• **DATASET EXTRACT**
■ ■ ■

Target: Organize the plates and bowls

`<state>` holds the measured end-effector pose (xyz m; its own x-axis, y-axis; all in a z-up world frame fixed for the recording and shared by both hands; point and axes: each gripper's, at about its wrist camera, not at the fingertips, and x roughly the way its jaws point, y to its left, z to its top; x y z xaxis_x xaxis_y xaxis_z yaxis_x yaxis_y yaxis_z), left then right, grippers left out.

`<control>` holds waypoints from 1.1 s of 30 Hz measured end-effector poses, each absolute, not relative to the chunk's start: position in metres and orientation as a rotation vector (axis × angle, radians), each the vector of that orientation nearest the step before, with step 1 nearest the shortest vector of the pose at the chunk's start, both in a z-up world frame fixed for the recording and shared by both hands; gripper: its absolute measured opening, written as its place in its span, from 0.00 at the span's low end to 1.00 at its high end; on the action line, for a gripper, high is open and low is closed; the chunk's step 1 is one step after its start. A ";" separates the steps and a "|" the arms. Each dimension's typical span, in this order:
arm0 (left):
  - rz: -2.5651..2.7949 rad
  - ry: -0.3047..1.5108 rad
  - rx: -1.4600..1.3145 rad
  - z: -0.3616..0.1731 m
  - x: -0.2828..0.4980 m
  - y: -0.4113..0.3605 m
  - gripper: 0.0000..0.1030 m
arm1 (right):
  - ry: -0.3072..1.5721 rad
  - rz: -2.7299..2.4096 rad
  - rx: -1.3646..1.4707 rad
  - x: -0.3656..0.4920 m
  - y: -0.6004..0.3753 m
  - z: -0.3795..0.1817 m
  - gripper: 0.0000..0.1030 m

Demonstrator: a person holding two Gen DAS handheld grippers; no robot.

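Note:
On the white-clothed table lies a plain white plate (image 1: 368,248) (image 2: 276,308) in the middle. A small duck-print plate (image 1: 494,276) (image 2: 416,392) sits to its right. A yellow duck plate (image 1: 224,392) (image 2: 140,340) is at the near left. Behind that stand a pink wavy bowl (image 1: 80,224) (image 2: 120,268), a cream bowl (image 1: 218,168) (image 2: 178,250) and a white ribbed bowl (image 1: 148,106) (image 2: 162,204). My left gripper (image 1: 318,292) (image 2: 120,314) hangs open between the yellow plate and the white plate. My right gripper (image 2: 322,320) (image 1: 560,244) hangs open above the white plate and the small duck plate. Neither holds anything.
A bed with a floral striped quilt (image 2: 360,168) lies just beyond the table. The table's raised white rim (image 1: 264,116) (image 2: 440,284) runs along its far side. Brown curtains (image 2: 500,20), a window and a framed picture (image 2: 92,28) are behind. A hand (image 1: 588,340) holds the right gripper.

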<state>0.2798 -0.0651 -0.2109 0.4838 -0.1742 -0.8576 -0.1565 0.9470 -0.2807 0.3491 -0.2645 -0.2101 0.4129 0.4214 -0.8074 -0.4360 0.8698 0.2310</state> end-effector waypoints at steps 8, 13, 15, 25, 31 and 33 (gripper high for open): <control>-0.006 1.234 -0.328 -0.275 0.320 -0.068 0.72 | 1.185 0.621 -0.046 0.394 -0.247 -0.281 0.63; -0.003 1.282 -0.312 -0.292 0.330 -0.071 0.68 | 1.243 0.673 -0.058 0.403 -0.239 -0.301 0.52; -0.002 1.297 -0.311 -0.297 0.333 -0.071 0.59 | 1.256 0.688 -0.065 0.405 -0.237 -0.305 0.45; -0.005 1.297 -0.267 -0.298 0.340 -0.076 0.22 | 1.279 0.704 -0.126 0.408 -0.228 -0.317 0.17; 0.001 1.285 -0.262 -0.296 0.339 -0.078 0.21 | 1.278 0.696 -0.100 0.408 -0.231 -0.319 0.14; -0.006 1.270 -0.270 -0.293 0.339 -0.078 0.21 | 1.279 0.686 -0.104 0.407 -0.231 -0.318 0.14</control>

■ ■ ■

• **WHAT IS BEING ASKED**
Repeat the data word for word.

• **RESULT OF THIS TASK**
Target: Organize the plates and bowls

`<state>` holds the measured end-effector pose (xyz m; its own x-axis, y-axis; all in a z-up world frame fixed for the recording and shared by both hands; point and axes: each gripper's, at about its wrist camera, not at the fingertips, and x roughly the way its jaws point, y to its left, z to its top; x y z xaxis_x xaxis_y xaxis_z yaxis_x yaxis_y yaxis_z), left then right, grippers left out.

`<control>` holds waypoints from 1.1 s of 30 Hz measured end-effector poses, each absolute, not relative to the chunk's start: position in metres and orientation as a rotation vector (axis × angle, radians), each the vector of that orientation nearest the step before, with step 1 nearest the shortest vector of the pose at the chunk's start, both in a z-up world frame fixed for the recording and shared by both hands; gripper: its absolute measured opening, written as its place in its span, from 0.00 at the span's low end to 1.00 at its high end; on the action line, for a gripper, high is open and low is closed; the chunk's step 1 is one step after its start. A ";" separates the steps and a "|" the arms. Each dimension's typical span, in this order:
arm0 (left):
  - rz: -2.5651..2.7949 rad
  - ry: -0.3047..1.5108 rad
  - rx: -1.4600..1.3145 rad
  - z: -0.3616..0.1731 m
  - x: -0.2828..0.4980 m
  - y: -0.4113..0.3605 m
  - gripper: 0.0000..0.1030 m
arm1 (right):
  - ry: -0.3072..1.5721 rad
  - rz: -2.7299..2.4096 rad
  - rx: -1.3646..1.4707 rad
  - x: -0.3656..0.4920 m
  - y: -0.6004..0.3753 m
  - z: -0.3795..0.1817 m
  - gripper: 0.0000..0.1030 m

Demonstrator: a person holding two Gen DAS handheld grippers; no robot.

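Note:
On the white-clothed table lies a plain white plate (image 1: 368,248) (image 2: 276,308) in the middle. A small duck-print plate (image 1: 494,276) (image 2: 416,392) sits to its right. A yellow duck plate (image 1: 224,392) (image 2: 140,340) is at the near left. Behind that stand a pink wavy bowl (image 1: 80,224) (image 2: 120,268), a cream bowl (image 1: 218,168) (image 2: 178,250) and a white ribbed bowl (image 1: 148,106) (image 2: 162,204). My left gripper (image 1: 318,292) (image 2: 120,314) hangs open between the yellow plate and the white plate. My right gripper (image 2: 322,320) (image 1: 560,244) hangs open above the white plate and the small duck plate. Neither holds anything.
A bed with a floral striped quilt (image 2: 360,168) lies just beyond the table. The table's raised white rim (image 1: 264,116) (image 2: 440,284) runs along its far side. Brown curtains (image 2: 500,20), a window and a framed picture (image 2: 92,28) are behind. A hand (image 1: 588,340) holds the right gripper.
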
<state>0.2798 -0.0651 -0.2109 0.4838 -0.1742 -0.8576 -0.1565 0.9470 -0.2807 0.3491 -0.2645 -0.2101 0.4129 0.4214 -0.8074 -0.4360 0.8698 0.2310</state> end-effector waypoints at steps 8, 13, 15, 25, 31 and 33 (gripper high for open): <control>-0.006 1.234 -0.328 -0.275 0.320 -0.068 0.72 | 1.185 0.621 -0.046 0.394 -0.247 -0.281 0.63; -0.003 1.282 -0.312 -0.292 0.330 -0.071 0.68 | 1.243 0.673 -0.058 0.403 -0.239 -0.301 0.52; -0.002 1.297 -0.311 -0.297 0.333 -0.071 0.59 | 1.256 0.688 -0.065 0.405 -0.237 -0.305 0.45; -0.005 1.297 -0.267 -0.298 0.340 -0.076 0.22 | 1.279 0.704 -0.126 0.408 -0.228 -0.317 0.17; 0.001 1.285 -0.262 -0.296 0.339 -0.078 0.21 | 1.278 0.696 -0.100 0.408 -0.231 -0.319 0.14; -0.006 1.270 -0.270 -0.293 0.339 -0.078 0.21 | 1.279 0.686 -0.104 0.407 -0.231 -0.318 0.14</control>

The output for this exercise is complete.